I Hate TGI Fridays

I really do. I had forgotten that, because I went so long without going to one. I went today. I have a good excuse. I wanted a bacon cheeseburger, and there is no place in downtown Dallas to get a burger after 2pm in the afternoon but Hoffbrau’s, a bar, and TGI Friday’s. I picked Fridays. It sucks to be me.

This was the first time that I can recall that I ever wanted to jump out of my seat and run screaming from the building before my order came back. I felt like the walls were closing in on me. The problem with it is that it is phoney incarnate. I had forgotten how phoney it is.

I was freaked out, just sitting there. I had already ordered, and the waitstaff freaked me out. It was like they were wearing masks, and not good ones. They were as fake as I have ever seen anyone be who wasn’t trying to be fake. I think that is their schtick, but I’m not sure. I started looking around. (I forgot to bring something to read.)

The walls were covered with that Fridays Fake Crap. This has to be the phoniest shit in the universe.
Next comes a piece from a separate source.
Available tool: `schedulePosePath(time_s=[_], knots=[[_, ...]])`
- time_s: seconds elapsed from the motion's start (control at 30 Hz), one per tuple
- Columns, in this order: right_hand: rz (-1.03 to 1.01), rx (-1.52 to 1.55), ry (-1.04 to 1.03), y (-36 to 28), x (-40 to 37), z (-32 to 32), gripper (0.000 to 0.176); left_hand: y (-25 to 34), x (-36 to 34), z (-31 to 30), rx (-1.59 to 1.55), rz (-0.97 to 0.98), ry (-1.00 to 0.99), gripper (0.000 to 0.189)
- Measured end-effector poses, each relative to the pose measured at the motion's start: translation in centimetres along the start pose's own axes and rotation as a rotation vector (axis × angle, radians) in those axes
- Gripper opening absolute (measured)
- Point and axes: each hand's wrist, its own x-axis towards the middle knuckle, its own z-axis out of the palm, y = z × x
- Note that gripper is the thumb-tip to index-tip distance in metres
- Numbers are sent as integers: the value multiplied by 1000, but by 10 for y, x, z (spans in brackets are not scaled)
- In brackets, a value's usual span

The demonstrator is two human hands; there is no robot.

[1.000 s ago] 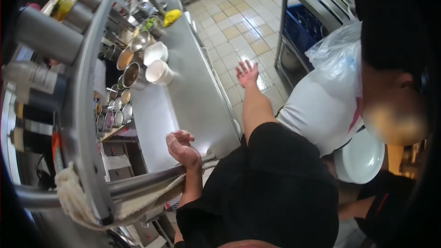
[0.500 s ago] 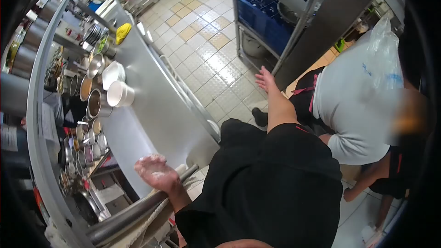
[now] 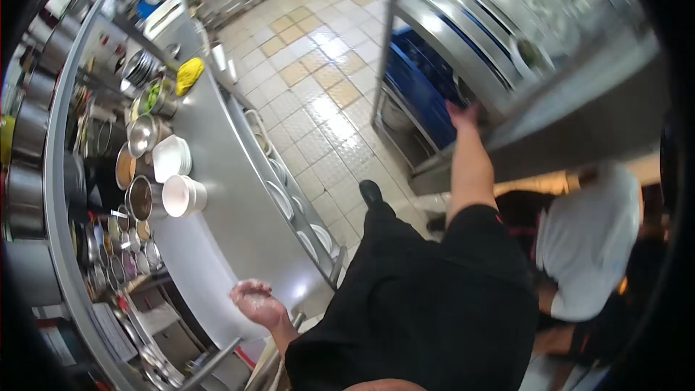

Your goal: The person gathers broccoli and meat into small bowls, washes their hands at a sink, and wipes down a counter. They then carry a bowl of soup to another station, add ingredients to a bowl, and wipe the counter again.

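Head view: a kitchen. The right hand (image 3: 463,114) reaches to the near edge of a blue crate (image 3: 422,87) in a metal rack (image 3: 391,7) at right, below large trays (image 3: 449,29); blur hides whether it grips anything. The left hand (image 3: 258,304), half-curled, white-coated and apparently empty, is by the steel table's (image 3: 246,166) near end. Tight clearance could make knuckles strike a tray; shiny floor tiles (image 3: 326,127), if wet, could cause slipping.

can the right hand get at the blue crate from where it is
Probably yes: the right hand is stretched out right beside the blue crate, and nothing seems to block the way between them, though blur hides whether the fingers touch it.
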Motion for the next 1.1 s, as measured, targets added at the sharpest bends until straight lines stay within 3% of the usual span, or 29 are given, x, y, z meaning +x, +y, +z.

Someone with a marketting degree in a high-rise office somewhere held a brainstorming session where they actually decided that they were going to find a bunch of random crap, throw it all together, and then duplicate it across the country a thousand times. Think about that. I’m going to take something that is supposed to look random and duplicate it by formula. It is planned psuedo-randomness. That is the point that I really started to wig out.

I thought about the scene from Fear and Loathing in Las Vegas (the movie, not the book) where he is in the bar and freaking out. I felt like that, and I was stone cold sober. I probably could have avoided it. If I had brought a book, I could have tuned it out. If I had been tossing back copious amounts of tasty beverages (like most of the people there) I probably would have forgotten about it after a half-dozen whiskey sours. Alas, I had to suffer through it.

I was getting ill just sitting there. I was getting butterflies in my stomach. That was when the urge to run struck me. The only reason I didn’t was because I had already ordered, and I didn’t want to do that to my pathetic waiter who actually had to work there and act phoney and add to the phoniness and couldn’t acknowledge his shit job and had to sit there and smile at the idiots who came back a second time. I couldn’t heap one more shovel full of crap on him.

The shittiest thing of all is that it was a really good burger. Had a couple of bites, the butterflies went away, I wolfed it down and hit the road. As soon as I walked out the door I felt a hundred percent better. I think I’m still going to be bummed out until after work. I’m going to bowl like I do every Friday night. That is my kind of schlock. (Two Yiddish words in one post and I’m not even Jewish.)

I don’t think they wanted me to talk, really. I don’t think they wanted me to say anything. It was just their way of having… a bit of fun, the swines. Strange thing is they make such bloody good cameras.
— Captain Mandrake on the Japanese, Dr. Strangelove


  1. glenn says:

    yeah, I don’t dig TGIF’s either.

  2. Jay Solo says:

    Oddly enough, I don’t think I’ve ever been in one of those.

    At least the food is good. I guess on ignoring the schlock, mileage varies.

  3. Stuart MacKenzie says:

    I work at Fridays and I couldn’t agree more…..except for the fact that you might actually run into a waiter with some personality……but this is a rare occasion.

  4. Todd says:

    I worked for Fridays for 10 years (in Addison, buy the way). I, too, hated it. I used to have customers say, “Everytime I come here something goes wrong.” I always thought, “So why are you here?” As anyone who has been there knows, we had to wear little buttons or pins on our shirts(they called it “flair”). I had one printed that said “FRIDAYS – THE PLACE YOU LOVE TO HATE!” Management said I could not wear it. Fifteen years later, I still go to Friday’s from time to time. And something always goes wrong. I still hate it there. But they can’t make me take off my button.

  5. Phelps says:

    You know, the Nazis had pieces of flair they made the Jews wear.

    (Another demographic that movie hits home with.)

  6. Julie says:

    I work in TGI Fridays in the uk and its amazing, the best job ive ever had. I’m a bar tender there and i never want to leave!